Após a venda das fábricas de cimento, Ricardo e Cornélio divergiram nos rumos dos negócios e passaram a atuar em grupos econômicos distintos. Ricardo concentrou investimentos no ramo da energia, mantendo parques eólicos e centrais hidrelétricas, além de voltar a investir em cimento em 2009. Os primos só voltaram a realizar um investimento conjunto na construção do condomínio Reserva do Paiva, no Cabo, localizado num terreno da família. Na lista dos bilionários brasileiros publicada pela revista Forbes em 2019, Ricardo Brennand apareceu com uma fortuna estimada em R$ 3,1 bilhões. Aos 92 anos, era o segundo mais velho do ranking.
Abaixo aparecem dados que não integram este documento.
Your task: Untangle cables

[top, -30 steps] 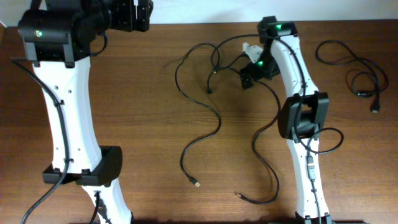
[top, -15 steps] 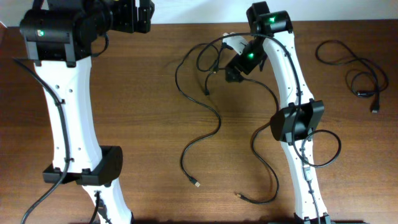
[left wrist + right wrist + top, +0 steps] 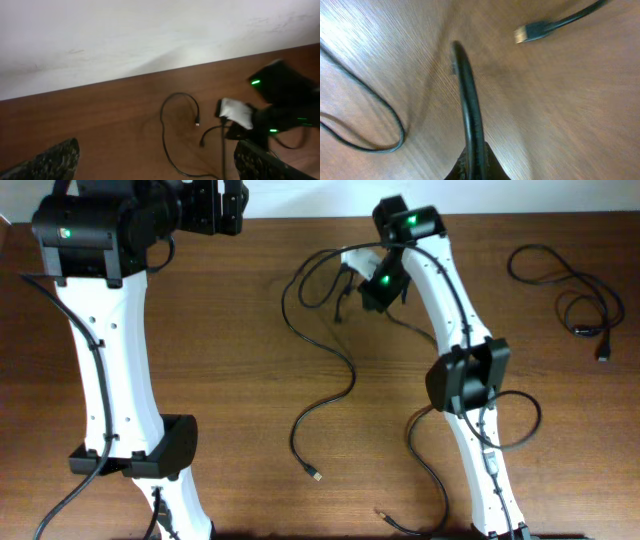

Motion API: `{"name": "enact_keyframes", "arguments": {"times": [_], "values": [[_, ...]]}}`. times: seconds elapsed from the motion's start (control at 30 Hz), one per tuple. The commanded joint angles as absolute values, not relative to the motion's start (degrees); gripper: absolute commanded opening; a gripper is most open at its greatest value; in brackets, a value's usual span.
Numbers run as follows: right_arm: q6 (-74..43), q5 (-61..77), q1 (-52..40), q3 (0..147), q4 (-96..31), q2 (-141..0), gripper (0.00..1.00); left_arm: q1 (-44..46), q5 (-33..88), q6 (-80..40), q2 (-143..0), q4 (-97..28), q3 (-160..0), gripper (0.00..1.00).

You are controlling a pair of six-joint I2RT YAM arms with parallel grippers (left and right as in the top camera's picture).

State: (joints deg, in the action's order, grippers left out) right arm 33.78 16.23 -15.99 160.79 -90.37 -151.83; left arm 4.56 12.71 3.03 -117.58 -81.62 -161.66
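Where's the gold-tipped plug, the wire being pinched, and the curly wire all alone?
gold-tipped black plug [image 3: 521,34]: right wrist view, on its metal tip.
thin black pinched cable [image 3: 469,100]: right wrist view, mid-length.
separate looped black cable [image 3: 582,331]: overhead view, its plug end.

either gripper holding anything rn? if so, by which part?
Right gripper is shut on a cable, pinching its cord; how near a plug cannot be told. Left gripper is open, holding nothing.
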Motion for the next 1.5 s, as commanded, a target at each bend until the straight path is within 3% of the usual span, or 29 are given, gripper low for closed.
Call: {"name": "enact_keyframes", "arguments": {"times": [0.0, 0.1, 0.3, 0.4, 0.8, 0.9, 1.07, 1.2, 1.47], "values": [[30.44, 14.31, -15.68, 166.04, -90.13, -130.17, 0.04, 4.8, 13.34, 3.97, -117.32, -80.6, -161.27, 0.99], [23.31, 12.97, -11.27, 165.71, -89.8, -116.09, 0.04, 4.89, 13.34, 3.97, -117.32, -80.53, -161.27, 0.99], [18.09, 10.31, 8.56, 153.21, -85.41, -97.86, 0.04, 4.89, 13.34, 3.97, -117.32, -80.18, -161.27, 0.99], [12.58, 0.21, 15.7, 147.52, -81.1, -93.01, 0.04, 4.89, 13.34, 3.95, -117.32, -79.99, -161.27, 0.99], [9.72, -5.19, 50.76, 142.15, -66.17, -84.33, 0.04, 4.89, 13.3, 4.82, -117.32, -79.31, -161.27, 0.99], [9.47, -0.34, 53.3, 143.52, -58.89, -84.07, 0.04, 4.89, 13.32, 4.82, -117.32, -79.33, -161.27, 0.99], [8.91, 6.04, 53.32, 140.73, -59.16, -95.24, 0.04, 4.89, 13.32, 4.8, -117.32, -79.4, -161.27, 0.99], [8.95, 20.97, 53.32, 127.44, -53.56, -101.45, 0.04, 4.89, 13.32, 4.82, -117.32, -79.77, -161.27, 0.99], [6.28, 27.86, 49.71, 96.2, -41.04, -101.6, 0.04, 4.89, 13.32, 4.8, -117.32, -79.5, -161.27, 0.99]]}}
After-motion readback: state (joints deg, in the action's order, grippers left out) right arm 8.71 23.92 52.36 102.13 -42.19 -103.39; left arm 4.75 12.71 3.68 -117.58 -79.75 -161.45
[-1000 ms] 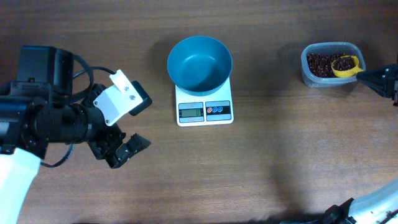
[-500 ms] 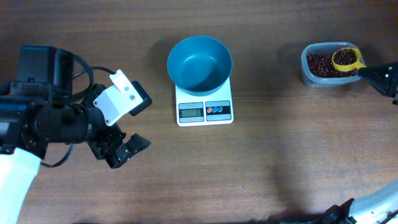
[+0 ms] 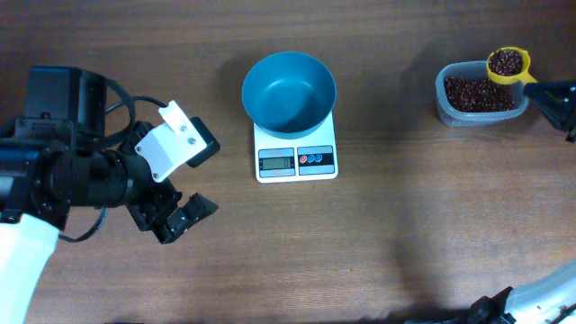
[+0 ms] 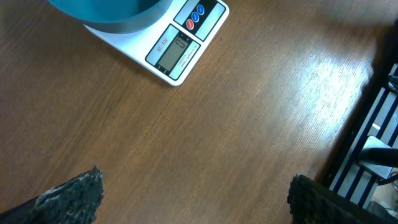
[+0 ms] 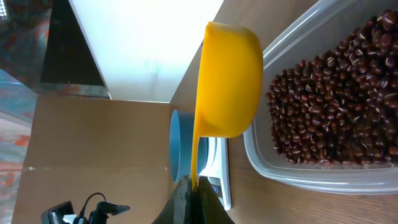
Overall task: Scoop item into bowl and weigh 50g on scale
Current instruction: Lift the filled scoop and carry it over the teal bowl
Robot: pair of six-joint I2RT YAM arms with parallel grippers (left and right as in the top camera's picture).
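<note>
Tabletop [image 3: 405,234] of dark wood fills the overhead view, and your left arm takes up its left side. The left pincer [image 3: 184,216] sits lower left of centre. The left wrist view shows its fingers spread wide with nothing between them.

At upper centre the blue bowl [image 3: 288,94] stands on the white scale [image 3: 296,162], and no beans are in it yet. The display is too small to read. At upper right sits the clear tub [image 3: 441,90], where most of the beans [image 3: 472,93] lie.

Your right pincer [image 3: 540,90] is at the right edge, clamped on the handle of the yellow scoop [image 3: 507,63]. The right wrist view shows the handle running straight down into the closed jaws. The scoop cup sits over the tub's upper right corner with beans in it.

The coming move likely turns on this: the bowl lies straight left of the scoop in the overhead view, well apart, with bare table between them. The scoop's long axis runs from the cup toward the lower right into the pincer. Your left pincer is the nearer to the bowl, but only the right one carries the load.

A second ago the scoop lay low among the beans; now it has risen out, loaded. Bowl, scale and left arm have not moved.
</note>
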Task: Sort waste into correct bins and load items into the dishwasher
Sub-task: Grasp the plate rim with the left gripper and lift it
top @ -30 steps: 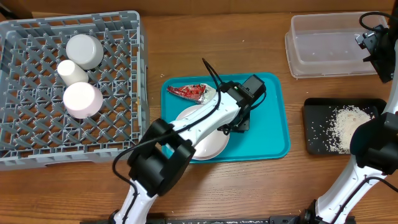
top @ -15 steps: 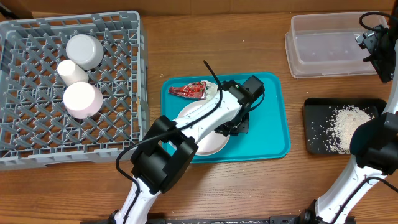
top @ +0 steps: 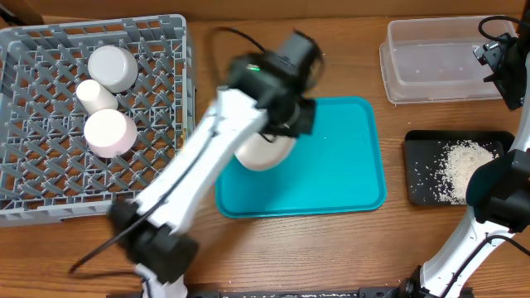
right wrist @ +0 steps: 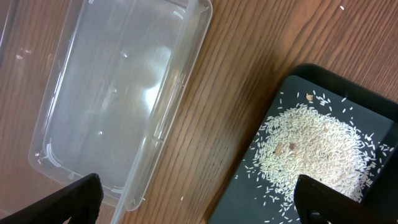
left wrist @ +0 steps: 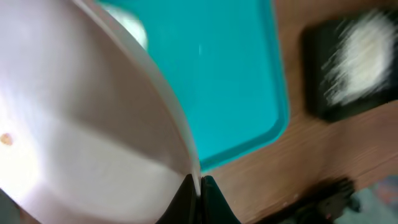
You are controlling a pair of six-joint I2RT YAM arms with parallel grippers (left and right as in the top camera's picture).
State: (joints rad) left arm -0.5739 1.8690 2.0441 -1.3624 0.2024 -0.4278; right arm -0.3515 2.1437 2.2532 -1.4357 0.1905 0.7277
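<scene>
My left gripper (top: pixel 287 131) is shut on the rim of the large white plate (top: pixel 263 152), which hangs tilted above the left end of the teal tray (top: pixel 331 165). In the left wrist view the fingertips (left wrist: pixel 200 190) pinch the plate (left wrist: pixel 74 124) edge. The arm is motion-blurred. The grey dishwasher rack (top: pixel 50 194) holds the metal bowl (top: pixel 113 66), white cup (top: pixel 96 95) and pinkish bowl (top: pixel 109 132). My right gripper (right wrist: pixel 199 205) hangs open between the clear tub (right wrist: pixel 112 93) and the black tray (right wrist: pixel 373 106) of rice (right wrist: pixel 311 143). The red wrapper does not show.
The clear tub (top: pixel 435 62) sits at the back right and the black tray (top: pixel 422 170) at the right edge. The right arm (top: pixel 497 190) stands over that corner. The teal tray's surface shows bare where the arm does not cover it.
My left gripper closed on the plate rim and lifted the plate off the teal tray, swinging it up and left. The red wrapper is no longer seen. The right arm held still.
</scene>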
Com a sua partida, fica para a sociedade pernambucana e brasileira uma coleção internacionalmente relevante, que preserva e difunde heranças materiais e imateriais da humanidade. A iniciativa de Ricardo, possibilitada pela pujança econômica e pelo conhecimento, fazem valer a sua premissa favorita: “Quando Deus quer, o homem sonha, a obra nasce.”

Linha do tempo

1927
Em 27 de maio, nasce no Cabo de Santo Agostinho, na Usina Santo Inácio.

1931
Família de Ricardo se muda para o Engenho São João, no bairro da Várzea.

1937-1942
Ricardo Brennand realiza os estudos no Colégio Marista.

1939
Ganha do pai o primeiro canivete, originando sua coleção de armas.

1943
Estuda no Colégio Oswaldo Cruz e conhece Graça Maria Monteiro.

1945
Conclui a formação básica no Colégio Oswaldo Cruz, serve ao Exército e ingressa no curso de engenharia da UFPE.

1949
Em 28 de maio, casa-se com Graça Maria Monteiro.

1949
Forma-se em engenharia na UFPE.

1950
Nasce seu primeiro filho, Ricardo Coimbra de Almeida Brennand Filho.

1952
Começa a trabalhar com o pai na Usina São João, onde adquiriu experiência para as futuras atividades industriais.

1952
Viaja com Graça para a Inglaterra, onde começa a adquirir as primeiras peças de sua coleção de armas.

1998
Morre seu filho, Antônio Luiz de Almeida Brennand Neto, aos 47 anos.

1999
Vende fábricas de cimento e, com parte dos recursos, começa a idealizar o Instituto.

2001
Funda o Instituto Ricardo Brennand, na Várzea. No mesmo bairro cria, com a esposa, a creche Nossa Senhora do Rosário, para o atendimento de crianças carentes de 4 meses a 7 anos.

2002
Abre as portas do Instituto com a exposição Albert Eckhout volta ao Brasil, em evento de gala que contou com a presença do príncipe herdeiro da Dinamarca, Frederik.

2007
IRB recebe Menção Honrosa no Prêmio Darcy Ribeiro, do Instituto Brasileiro de Museus. Ganha, no mesmo ano, a Medalha do Mérito Militar.

2012
Ricardo recebe o diploma Ermírio de Moraes, do Senado Federal. IRB recebe a exposição Dores da Colômbia, do colombiano Fernando Botero, obtendo o maior público da mostra no Brasil.

2014
Inaugura a Capela Nossa Senhora das Graças, que dispõe de 600 metros quadrados, 21 metros de altura, podendo receber até 300 pessoas sentadas.

2017
IRB é eleito o melhor museu da América do Sul pelo site internacional TripAdvisor. Ricardo recebe a Ordem do Mérito Capibaribe da Cidade do Recife - Grã Cruz, a mais alta comenda da capital pernambucana, pelo prefeito Geraldo Julio.

2019
Recebe título de Cidadão Recifense, por iniciativa do vereador André Régis.